----- Source material -----

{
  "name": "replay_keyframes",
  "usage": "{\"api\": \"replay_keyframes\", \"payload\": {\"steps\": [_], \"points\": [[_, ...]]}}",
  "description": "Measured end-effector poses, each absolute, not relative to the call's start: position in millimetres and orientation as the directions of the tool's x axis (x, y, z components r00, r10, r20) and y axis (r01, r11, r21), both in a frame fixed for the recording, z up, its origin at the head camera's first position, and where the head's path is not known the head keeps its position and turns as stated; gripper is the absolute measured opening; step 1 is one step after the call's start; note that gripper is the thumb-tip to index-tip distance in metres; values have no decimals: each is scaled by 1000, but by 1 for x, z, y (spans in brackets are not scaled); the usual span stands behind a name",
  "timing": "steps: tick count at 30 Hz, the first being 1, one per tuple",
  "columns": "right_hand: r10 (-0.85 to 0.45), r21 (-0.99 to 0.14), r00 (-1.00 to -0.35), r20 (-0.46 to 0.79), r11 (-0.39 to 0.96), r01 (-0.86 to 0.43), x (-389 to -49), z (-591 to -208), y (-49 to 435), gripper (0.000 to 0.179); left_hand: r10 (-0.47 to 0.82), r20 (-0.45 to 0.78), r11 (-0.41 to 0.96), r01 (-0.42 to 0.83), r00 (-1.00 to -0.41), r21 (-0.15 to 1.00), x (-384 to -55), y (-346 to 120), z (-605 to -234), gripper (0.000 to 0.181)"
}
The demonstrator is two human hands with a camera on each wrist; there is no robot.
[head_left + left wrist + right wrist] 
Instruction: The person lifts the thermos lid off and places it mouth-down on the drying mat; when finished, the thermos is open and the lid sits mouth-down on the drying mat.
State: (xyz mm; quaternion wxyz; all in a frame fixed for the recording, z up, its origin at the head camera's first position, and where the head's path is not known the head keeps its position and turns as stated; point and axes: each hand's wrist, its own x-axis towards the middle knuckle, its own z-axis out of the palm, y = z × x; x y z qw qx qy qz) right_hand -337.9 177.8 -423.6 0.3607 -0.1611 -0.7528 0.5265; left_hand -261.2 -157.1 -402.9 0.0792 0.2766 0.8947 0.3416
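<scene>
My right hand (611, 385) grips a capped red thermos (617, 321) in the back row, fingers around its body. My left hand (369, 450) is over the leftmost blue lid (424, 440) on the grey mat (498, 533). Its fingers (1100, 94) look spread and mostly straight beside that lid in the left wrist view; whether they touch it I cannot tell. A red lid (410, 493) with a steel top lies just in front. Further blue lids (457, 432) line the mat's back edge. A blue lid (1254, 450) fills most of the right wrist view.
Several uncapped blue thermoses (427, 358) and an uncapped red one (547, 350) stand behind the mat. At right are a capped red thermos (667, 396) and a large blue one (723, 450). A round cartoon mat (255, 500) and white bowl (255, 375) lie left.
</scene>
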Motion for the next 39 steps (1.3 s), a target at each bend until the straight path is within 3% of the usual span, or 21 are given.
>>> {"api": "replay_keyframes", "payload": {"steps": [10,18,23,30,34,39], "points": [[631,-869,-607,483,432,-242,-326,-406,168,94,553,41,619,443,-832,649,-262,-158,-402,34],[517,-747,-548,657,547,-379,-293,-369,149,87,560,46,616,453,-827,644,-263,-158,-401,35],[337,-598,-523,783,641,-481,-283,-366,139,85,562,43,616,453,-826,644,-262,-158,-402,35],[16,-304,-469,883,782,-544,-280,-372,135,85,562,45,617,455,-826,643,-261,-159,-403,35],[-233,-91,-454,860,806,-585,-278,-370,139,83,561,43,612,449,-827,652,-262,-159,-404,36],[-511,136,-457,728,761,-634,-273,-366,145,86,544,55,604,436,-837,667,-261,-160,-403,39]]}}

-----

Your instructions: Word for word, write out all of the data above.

Answer for the task:
{
  "name": "replay_keyframes",
  "usage": "{\"api\": \"replay_keyframes\", \"payload\": {\"steps\": [_], \"points\": [[_, ...]]}}",
  "description": "Measured end-effector poses, each absolute, not relative to the call's start: position in millimetres and orientation as the directions of the tool's x axis (x, y, z components r00, r10, r20) and y axis (r01, r11, r21), both in a frame fixed for the recording, z up, its origin at the head camera's first position, and where the head's path is not known the head keeps its position and turns as stated; gripper is the absolute measured opening; step 1 is one step after the call's start; note that gripper is the thumb-tip to index-tip distance in metres; values have no decimals: each is scaled by 1000, but by 1 for x, z, y (spans in brackets are not scaled); the usual span stands behind a name",
  "timing": "steps: tick count at 30 Hz, the first being 1, one per tuple",
  "columns": "right_hand: r10 (-0.85 to 0.45), r21 (-0.99 to 0.14), r00 (-1.00 to -0.35), r20 (-0.46 to 0.79), r11 (-0.39 to 0.96), r01 (-0.86 to 0.43), x (-389 to -49), z (-591 to -208), y (-49 to 435), gripper (0.000 to 0.179); left_hand: r10 (-0.47 to 0.82), r20 (-0.45 to 0.78), r11 (-0.41 to 0.96), r01 (-0.42 to 0.83), r00 (-1.00 to -0.41), r21 (-0.15 to 1.00), x (-384 to -55), y (-346 to 120), z (-605 to -234), gripper (0.000 to 0.181)"
}
The demonstrator is two human hands with a camera on each wrist; there is no robot.
[head_left + left wrist + right wrist] 
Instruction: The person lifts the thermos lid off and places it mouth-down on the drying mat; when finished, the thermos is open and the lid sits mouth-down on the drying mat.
State: (xyz mm; quaternion wxyz; all in a frame fixed for the recording, z up, its origin at the head camera's first position, and where the head's path is not known the head keeps its position and turns as stated; point and axes: each hand's wrist, its own x-axis towards the middle knuckle, its own z-axis out of the palm, y = z × x; x y z qw qx qy qz) right_hand -337.9 177.8 -423.6 0.3607 -0.1611 -0.7528 0.5265; left_hand -261.2 -157.1 -402.9 0.0792 0.2766 0.8947 0.3416
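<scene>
My right hand (611, 385) grips a capped red thermos (617, 321) in the back row, fingers around its body. My left hand (369, 450) is over the leftmost blue lid (424, 440) on the grey mat (498, 533). Its fingers (1100, 94) look spread and mostly straight beside that lid in the left wrist view; whether they touch it I cannot tell. A red lid (410, 493) with a steel top lies just in front. Further blue lids (457, 432) line the mat's back edge. A blue lid (1254, 450) fills most of the right wrist view.
Several uncapped blue thermoses (427, 358) and an uncapped red one (547, 350) stand behind the mat. At right are a capped red thermos (667, 396) and a large blue one (723, 450). A round cartoon mat (255, 500) and white bowl (255, 375) lie left.
</scene>
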Motion for the next 39 steps (1.3 s), a target at each bend until the straight path is within 3% of the usual span, or 21 are given.
>>> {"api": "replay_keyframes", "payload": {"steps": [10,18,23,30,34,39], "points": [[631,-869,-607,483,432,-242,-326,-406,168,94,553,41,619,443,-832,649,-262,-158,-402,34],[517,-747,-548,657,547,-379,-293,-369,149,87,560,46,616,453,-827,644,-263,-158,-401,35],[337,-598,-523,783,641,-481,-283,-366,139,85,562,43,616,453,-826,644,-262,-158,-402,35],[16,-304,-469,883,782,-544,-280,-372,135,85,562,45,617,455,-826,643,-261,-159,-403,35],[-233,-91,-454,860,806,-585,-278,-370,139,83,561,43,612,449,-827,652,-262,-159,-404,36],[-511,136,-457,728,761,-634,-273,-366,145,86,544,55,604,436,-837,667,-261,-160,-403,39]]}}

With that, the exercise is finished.